Prevalence of obesity is generally higher in rural areas as compared to urban areas. Socioeconomic factors inhibit access to private cars as well as limited reliable public transportation.
The USDA released an extensive report to Congress in 2009 as a request to reform the Food, Conservation, and Energy Act of 2008. The study outlines a list of recommendations for addressing access issues in food deserts (USDA).
Initial research on food deserts explored the impact of retail flight from the urban core (Ford). Studies of urban and rural food environments reveal significant potential for evidence-based interventions and policies to combat the growing obesity epidemic, and to decrease some health disparities. “Multilevel, mixed methods studies offer the potential to provide a more complete picture of the direct and perceived environmental influences on healthy behaviors” (Ford and 71).

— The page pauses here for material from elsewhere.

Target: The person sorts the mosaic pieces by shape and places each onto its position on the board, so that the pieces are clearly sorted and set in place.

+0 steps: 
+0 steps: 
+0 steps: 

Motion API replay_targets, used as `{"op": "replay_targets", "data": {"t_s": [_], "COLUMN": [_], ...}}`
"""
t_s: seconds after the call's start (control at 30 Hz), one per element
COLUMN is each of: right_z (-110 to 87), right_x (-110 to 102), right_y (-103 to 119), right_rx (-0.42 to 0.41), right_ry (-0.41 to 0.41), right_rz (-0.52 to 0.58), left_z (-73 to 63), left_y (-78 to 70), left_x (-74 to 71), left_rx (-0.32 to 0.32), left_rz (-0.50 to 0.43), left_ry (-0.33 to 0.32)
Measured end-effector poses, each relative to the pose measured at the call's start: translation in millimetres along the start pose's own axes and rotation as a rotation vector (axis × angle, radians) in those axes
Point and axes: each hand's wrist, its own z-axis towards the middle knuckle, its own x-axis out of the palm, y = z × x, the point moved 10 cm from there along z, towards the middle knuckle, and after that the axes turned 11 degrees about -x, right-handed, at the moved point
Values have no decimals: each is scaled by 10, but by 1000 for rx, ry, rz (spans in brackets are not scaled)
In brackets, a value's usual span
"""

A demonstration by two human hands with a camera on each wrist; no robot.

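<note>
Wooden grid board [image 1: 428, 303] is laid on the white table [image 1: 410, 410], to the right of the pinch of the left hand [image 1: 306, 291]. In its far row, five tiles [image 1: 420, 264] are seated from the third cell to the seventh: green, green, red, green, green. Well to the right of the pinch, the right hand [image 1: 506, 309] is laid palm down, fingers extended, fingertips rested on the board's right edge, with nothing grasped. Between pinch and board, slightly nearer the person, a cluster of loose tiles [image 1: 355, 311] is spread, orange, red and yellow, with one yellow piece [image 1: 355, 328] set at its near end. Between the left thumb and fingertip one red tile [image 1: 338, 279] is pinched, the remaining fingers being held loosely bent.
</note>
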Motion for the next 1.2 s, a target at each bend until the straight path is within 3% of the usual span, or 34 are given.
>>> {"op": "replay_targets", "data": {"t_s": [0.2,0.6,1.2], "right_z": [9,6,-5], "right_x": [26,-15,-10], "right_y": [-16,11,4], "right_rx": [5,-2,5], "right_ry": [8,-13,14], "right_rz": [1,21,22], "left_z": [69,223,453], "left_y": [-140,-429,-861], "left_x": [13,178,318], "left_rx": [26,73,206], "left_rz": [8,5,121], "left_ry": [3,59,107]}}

But the study of food deserts requires further research, including longitudinal studies of food environments, to support associations with obesity and to support neighborhood interventions. Longitudinal studies “permit temporal associations” between exposure to nutritious food and obesity (Ford). They also provide historical data on grocery store location, nutritional environments, and data associated with life-course exposure to food (Ford).
Future research is required to overcome the barriers facing residents of food deserts, including retail trends and location of supermarkets, in order that food retailers and city planners may develop multilevel interventions to address barriers to health at the individual and environmental level. Studies which examine geographic differences in the access and availability of food, as well as nutritional quality of food, provide information for public health to explain disparities.
More recent studies have shown some correlations between food availability and health, including a 2010 study that correlated distance from supermarkets with increases in body mass index (see DataHaven document, below).
Casual inferences on the relationships among food environment, food choices, and obesity are limited by observational and cross-sectional research methods (Ford).
Access is not the only determinant to healthy eating. There are many environmental determinants that predict a positive outcome in healthy eating for residents of current food desert areas, such as transportation, culture, social capital, and food price. A criticism of current research on food access and obesity assumes a “simplistic deprivation effect associated with poor-quality food environments” (Ford).